## [TASK BRIEF]
Once you find the line with "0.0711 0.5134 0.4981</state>" in the entries below, return exactly every line from it through the line with "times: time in".

## [Data excerpts]
━━━━━━━━━━━━━━━━━━━━

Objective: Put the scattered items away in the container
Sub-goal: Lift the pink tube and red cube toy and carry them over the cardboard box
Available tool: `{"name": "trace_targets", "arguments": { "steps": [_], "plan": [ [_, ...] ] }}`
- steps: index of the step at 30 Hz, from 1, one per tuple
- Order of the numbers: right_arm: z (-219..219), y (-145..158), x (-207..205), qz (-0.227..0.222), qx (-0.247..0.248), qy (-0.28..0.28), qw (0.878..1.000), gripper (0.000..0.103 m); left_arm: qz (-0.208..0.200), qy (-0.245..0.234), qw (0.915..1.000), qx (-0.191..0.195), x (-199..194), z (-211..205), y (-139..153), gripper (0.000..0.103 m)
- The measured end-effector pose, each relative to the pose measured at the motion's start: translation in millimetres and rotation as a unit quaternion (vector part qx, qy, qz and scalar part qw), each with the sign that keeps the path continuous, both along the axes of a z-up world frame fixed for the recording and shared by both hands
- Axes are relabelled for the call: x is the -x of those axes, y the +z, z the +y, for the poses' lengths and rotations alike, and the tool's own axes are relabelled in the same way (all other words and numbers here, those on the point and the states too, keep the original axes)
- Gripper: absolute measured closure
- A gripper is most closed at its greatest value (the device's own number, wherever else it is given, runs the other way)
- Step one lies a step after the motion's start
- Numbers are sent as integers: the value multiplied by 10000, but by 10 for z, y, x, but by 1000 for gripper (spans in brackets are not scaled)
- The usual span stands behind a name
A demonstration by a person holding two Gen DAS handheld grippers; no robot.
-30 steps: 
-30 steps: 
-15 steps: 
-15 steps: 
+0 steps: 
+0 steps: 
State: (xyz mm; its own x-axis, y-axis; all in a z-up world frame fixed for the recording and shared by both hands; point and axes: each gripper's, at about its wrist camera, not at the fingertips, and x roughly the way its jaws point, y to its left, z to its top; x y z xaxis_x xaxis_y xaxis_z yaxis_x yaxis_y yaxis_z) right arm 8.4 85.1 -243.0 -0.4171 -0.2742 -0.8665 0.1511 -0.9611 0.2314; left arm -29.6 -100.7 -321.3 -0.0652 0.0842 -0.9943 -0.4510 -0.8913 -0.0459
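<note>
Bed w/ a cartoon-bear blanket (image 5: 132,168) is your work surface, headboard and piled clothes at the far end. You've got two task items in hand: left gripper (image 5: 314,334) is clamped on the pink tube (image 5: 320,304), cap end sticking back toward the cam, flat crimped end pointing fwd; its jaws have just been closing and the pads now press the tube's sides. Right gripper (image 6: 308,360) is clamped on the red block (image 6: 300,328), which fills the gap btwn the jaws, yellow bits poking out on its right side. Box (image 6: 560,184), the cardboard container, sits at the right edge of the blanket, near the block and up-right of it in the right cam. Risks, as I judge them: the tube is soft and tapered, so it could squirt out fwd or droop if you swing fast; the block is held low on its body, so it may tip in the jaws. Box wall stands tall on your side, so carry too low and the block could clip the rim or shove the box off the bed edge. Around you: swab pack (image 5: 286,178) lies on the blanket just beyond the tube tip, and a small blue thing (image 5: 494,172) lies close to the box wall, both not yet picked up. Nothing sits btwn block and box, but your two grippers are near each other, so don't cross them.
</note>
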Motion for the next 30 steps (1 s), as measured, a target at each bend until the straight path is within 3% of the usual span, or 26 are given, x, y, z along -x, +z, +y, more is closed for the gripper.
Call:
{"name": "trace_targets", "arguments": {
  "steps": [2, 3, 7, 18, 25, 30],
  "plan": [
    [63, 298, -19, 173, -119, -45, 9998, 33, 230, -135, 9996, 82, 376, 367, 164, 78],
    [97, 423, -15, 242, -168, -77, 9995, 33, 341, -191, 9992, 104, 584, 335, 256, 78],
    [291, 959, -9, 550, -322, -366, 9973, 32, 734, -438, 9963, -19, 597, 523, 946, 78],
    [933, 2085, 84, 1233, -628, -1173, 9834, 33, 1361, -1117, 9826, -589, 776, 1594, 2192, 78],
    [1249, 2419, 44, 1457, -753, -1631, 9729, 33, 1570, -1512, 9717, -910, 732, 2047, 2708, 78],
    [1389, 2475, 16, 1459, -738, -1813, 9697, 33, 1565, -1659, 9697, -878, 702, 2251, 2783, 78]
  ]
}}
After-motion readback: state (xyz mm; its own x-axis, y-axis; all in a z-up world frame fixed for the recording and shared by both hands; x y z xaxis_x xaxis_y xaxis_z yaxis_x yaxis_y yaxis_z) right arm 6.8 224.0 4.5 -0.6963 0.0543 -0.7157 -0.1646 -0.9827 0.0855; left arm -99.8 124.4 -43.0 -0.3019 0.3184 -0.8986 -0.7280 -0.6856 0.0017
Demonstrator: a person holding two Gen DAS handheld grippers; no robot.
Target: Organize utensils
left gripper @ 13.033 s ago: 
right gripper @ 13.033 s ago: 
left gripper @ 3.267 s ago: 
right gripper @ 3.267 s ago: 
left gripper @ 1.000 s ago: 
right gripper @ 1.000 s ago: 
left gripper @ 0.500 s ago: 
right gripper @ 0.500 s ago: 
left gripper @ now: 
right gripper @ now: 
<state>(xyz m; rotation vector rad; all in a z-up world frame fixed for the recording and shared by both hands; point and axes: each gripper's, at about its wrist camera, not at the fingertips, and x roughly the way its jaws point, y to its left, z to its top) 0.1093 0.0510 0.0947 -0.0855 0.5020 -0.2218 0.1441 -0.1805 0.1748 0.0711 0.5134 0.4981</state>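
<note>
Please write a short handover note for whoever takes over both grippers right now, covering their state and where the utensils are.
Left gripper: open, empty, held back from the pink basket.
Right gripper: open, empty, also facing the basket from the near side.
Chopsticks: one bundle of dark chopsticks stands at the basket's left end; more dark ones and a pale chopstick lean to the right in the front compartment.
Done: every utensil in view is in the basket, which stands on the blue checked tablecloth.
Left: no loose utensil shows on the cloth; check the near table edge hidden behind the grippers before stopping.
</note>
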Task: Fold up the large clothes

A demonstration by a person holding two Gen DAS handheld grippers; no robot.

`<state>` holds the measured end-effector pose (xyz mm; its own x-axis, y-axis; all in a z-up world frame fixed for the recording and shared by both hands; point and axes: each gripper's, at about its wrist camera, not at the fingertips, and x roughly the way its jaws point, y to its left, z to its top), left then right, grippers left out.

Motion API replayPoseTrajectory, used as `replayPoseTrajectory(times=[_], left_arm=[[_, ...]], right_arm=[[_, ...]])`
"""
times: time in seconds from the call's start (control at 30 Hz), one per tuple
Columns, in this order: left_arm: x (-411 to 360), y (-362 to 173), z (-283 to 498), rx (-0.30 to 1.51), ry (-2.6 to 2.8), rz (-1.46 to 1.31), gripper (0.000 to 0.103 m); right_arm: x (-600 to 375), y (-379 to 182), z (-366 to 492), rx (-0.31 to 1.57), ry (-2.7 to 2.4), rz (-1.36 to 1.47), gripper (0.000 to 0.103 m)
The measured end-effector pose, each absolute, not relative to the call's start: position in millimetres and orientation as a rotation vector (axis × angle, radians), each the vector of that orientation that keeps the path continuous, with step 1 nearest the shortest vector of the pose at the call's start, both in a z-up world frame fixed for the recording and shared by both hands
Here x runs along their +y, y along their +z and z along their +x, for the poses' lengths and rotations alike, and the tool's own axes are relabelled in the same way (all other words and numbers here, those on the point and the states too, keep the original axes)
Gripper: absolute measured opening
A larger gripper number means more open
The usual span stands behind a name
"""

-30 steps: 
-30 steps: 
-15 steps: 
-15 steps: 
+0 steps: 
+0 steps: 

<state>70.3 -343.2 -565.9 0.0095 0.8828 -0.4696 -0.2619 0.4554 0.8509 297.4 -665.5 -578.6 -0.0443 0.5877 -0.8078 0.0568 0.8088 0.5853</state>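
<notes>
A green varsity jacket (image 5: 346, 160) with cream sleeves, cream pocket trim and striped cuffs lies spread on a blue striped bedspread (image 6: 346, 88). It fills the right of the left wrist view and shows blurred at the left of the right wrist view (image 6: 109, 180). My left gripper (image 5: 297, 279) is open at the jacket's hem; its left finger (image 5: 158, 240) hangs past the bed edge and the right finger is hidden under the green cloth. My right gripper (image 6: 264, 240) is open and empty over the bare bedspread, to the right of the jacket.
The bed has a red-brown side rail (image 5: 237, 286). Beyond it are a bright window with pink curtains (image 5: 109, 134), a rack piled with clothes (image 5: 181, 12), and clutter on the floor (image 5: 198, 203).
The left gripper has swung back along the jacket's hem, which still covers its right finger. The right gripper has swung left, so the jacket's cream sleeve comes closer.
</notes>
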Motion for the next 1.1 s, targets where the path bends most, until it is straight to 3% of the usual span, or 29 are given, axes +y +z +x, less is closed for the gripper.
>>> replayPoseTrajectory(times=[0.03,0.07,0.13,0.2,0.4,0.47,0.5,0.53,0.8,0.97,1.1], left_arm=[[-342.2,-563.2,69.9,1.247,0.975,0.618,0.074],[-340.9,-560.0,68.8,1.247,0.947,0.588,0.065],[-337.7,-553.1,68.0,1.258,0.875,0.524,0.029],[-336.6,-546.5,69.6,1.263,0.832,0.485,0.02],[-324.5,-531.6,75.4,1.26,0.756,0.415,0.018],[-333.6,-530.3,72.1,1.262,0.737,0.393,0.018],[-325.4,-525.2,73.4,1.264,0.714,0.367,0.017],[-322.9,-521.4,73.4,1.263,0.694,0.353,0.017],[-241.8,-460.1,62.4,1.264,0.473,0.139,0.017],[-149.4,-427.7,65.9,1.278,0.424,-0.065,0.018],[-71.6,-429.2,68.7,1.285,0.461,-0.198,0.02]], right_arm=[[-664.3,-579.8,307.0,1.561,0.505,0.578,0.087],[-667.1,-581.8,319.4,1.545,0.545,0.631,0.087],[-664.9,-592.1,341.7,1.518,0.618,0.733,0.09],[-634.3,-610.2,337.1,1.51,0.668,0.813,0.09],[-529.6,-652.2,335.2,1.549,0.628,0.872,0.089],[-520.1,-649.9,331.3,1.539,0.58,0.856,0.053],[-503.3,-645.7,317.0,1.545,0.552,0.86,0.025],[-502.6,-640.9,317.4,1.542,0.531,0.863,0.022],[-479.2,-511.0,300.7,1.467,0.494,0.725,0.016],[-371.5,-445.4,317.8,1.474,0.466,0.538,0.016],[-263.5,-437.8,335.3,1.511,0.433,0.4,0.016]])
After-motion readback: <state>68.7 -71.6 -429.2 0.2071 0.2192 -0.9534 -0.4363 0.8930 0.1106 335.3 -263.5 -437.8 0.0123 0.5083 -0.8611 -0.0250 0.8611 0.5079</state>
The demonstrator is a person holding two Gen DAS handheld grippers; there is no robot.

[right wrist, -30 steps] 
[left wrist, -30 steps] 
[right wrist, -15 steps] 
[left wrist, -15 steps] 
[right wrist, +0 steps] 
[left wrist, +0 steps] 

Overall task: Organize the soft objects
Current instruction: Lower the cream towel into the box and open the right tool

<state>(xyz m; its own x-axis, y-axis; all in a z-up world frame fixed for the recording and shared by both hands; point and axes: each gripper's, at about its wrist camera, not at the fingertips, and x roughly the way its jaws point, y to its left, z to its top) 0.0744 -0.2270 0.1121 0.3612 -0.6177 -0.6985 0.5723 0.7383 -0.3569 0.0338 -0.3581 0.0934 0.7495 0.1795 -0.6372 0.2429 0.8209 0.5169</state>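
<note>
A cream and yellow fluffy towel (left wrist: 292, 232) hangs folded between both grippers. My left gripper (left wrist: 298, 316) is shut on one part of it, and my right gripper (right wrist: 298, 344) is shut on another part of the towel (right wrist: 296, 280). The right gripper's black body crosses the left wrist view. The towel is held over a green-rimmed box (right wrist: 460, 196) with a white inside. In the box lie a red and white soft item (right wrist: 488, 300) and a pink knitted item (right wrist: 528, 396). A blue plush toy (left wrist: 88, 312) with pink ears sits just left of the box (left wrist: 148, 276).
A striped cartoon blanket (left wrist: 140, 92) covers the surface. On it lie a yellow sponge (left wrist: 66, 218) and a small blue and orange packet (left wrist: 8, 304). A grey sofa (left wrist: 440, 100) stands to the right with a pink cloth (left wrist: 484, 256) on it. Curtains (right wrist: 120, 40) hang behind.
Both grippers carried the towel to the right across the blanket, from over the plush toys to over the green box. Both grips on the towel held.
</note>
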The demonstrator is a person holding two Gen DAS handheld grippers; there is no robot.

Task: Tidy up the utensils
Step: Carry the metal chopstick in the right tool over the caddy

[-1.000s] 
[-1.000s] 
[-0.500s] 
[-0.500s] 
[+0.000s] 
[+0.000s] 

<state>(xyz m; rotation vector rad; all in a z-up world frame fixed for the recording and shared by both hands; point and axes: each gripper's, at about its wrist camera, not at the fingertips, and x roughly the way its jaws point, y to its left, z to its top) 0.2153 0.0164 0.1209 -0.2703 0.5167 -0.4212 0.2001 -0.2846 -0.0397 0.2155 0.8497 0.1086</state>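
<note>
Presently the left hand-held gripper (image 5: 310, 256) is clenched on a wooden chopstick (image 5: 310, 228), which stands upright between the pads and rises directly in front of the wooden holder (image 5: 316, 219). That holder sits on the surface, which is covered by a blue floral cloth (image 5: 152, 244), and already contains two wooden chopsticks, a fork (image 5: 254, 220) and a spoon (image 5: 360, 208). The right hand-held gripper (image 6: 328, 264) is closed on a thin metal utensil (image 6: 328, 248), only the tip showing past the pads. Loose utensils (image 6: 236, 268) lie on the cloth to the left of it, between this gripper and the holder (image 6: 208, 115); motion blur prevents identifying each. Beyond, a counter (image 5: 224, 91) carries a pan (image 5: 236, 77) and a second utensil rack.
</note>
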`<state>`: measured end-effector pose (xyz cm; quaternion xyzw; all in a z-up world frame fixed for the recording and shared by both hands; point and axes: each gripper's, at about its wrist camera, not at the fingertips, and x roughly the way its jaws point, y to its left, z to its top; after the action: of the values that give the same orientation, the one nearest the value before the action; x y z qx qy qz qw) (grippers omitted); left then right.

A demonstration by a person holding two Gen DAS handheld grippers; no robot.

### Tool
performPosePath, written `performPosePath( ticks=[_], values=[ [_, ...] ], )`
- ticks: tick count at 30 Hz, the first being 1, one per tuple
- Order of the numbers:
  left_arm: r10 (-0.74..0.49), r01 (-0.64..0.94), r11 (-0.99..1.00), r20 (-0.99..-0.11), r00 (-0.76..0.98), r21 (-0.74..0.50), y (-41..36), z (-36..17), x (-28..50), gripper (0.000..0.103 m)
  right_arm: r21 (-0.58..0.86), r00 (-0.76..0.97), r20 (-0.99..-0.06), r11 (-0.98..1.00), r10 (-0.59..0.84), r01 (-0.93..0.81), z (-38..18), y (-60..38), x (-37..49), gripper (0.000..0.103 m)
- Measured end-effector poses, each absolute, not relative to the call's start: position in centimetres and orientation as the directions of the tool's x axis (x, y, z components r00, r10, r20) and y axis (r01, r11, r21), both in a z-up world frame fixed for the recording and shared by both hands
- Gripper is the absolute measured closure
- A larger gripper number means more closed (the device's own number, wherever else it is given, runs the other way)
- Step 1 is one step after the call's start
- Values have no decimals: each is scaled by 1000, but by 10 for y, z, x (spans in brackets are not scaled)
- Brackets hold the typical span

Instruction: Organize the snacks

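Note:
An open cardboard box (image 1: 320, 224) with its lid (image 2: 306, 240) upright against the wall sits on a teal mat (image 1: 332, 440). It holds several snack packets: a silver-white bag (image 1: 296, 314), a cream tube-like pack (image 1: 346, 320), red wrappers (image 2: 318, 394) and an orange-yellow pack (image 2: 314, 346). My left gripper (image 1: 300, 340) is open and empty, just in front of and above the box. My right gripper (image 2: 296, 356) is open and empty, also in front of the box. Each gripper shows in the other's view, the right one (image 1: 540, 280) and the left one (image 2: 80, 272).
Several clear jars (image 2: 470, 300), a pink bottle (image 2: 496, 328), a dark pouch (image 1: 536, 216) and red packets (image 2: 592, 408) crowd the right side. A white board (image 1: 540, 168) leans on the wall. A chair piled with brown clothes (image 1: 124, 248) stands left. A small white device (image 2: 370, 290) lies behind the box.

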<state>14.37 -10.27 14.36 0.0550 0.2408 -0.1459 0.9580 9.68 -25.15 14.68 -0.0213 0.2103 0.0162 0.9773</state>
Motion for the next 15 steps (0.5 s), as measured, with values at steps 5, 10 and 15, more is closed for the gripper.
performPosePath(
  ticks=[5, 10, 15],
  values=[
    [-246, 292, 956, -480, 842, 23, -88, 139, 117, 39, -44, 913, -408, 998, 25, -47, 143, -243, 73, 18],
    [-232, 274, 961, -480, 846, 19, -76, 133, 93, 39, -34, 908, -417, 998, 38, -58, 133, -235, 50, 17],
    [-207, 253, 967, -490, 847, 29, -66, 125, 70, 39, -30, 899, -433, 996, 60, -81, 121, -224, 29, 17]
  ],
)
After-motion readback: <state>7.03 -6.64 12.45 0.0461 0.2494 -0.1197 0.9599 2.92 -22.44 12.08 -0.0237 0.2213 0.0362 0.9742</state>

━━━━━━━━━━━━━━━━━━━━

## [RESPONSE TO THIS EXERCISE]
<state>(xyz m; rotation vector rad; all in a z-up world frame fixed for the recording and shared by both hands; point and axes: each gripper's, at about its wrist camera, not at the fingertips, and x roughly the way its jaws point, y to its left, z to its top) 0.1093 0.0510 0.0947 -0.0855 0.5020 -0.2218 0.1441 -0.1805 0.1748 0.0711 0.5134 0.4981</state>
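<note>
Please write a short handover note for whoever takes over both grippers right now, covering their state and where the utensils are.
Left gripper: open, empty, held back from the pink basket.
Right gripper: open, empty, also facing the basket from the near side.
Chopsticks: one bundle of dark chopsticks stands at the basket's left end; more dark ones and a pale chopstick lean to the right in the front compartment.
Done: every utensil in view is in the basket, which stands on the blue checked tablecloth.
Left: no loose utensil shows on the cloth; check the near table edge hidden behind the grippers before stopping.
</note>
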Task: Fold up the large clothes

A demonstration by a person holding two Gen DAS handheld grippers; no robot.

`<state>` holds the measured end-effector pose (xyz mm; its own x-axis, y-axis; all in a z-up world frame fixed for the recording and shared by both hands; point and axes: each gripper's, at about its wrist camera, not at the fingertips, and x roughly the way its jaws point, y to its left, z to its top), left then right, grippers left out.

Motion API replayPoseTrajectory, used as `replayPoseTrajectory(times=[_], left_arm=[[_, ...]], right_arm=[[_, ...]])`
"""
times: time in seconds from the call's start (control at 30 Hz), one per tuple

The full output has been given.